Within the material below, filter for lines that hold the word "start".

═══ COLLECTED MATERIAL ═══

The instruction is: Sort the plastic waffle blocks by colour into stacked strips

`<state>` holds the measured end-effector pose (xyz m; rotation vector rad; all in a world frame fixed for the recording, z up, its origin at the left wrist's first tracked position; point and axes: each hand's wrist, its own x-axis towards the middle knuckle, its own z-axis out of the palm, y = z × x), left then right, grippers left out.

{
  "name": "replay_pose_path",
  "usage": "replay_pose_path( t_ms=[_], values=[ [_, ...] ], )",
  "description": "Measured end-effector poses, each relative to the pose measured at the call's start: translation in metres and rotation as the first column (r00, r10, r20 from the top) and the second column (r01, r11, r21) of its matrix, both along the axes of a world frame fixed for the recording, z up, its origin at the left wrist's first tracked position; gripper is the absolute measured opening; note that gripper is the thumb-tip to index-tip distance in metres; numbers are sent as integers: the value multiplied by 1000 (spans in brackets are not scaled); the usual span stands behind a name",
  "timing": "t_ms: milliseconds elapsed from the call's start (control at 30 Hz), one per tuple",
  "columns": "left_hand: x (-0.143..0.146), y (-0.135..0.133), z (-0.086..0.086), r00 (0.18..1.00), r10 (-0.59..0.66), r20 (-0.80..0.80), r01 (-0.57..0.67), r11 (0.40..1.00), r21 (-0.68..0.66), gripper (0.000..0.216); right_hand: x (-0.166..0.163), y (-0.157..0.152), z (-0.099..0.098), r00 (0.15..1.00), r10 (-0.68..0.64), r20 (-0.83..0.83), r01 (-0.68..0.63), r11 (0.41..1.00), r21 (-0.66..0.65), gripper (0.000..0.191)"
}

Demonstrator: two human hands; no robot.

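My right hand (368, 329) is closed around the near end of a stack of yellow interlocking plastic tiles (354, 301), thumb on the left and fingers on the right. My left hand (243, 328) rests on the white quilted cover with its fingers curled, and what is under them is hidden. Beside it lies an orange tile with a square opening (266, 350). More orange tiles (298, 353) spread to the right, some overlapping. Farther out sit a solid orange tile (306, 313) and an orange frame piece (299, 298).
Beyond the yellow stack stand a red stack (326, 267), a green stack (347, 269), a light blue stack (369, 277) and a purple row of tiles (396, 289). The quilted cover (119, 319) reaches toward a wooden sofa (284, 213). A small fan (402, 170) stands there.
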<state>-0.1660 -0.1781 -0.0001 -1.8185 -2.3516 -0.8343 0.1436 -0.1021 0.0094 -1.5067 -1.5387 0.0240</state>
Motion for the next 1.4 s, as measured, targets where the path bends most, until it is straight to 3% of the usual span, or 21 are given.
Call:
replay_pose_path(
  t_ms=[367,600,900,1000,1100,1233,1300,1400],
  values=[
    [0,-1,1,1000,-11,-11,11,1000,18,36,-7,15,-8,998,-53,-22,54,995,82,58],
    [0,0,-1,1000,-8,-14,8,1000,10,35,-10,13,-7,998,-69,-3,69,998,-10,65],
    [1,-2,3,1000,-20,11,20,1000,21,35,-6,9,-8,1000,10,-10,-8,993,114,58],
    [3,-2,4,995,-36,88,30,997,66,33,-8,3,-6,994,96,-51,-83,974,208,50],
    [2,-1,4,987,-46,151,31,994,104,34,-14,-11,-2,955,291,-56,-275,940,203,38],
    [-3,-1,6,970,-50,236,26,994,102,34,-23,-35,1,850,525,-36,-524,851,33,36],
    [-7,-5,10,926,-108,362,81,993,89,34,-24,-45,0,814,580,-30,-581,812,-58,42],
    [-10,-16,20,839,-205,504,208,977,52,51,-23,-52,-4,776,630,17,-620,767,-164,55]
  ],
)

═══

◆ THE ANSWER:
  "description": "Measured end-effector poses, each relative to the pose measured at the call's start: translation in metres and rotation as the first column (r00, r10, r20 from the top) and the second column (r01, r11, r21) of its matrix, both along the axes of a world frame fixed for the recording, z up, its origin at the left wrist's first tracked position; gripper is the absolute measured opening; note that gripper is the thumb-tip to index-tip distance in metres; numbers are sent as integers: the value multiplied by 1000 (spans in brackets are not scaled); the usual span stands behind a name",
  "timing": "t_ms: milliseconds elapsed from the call's start (control at 30 Hz), one per tuple",

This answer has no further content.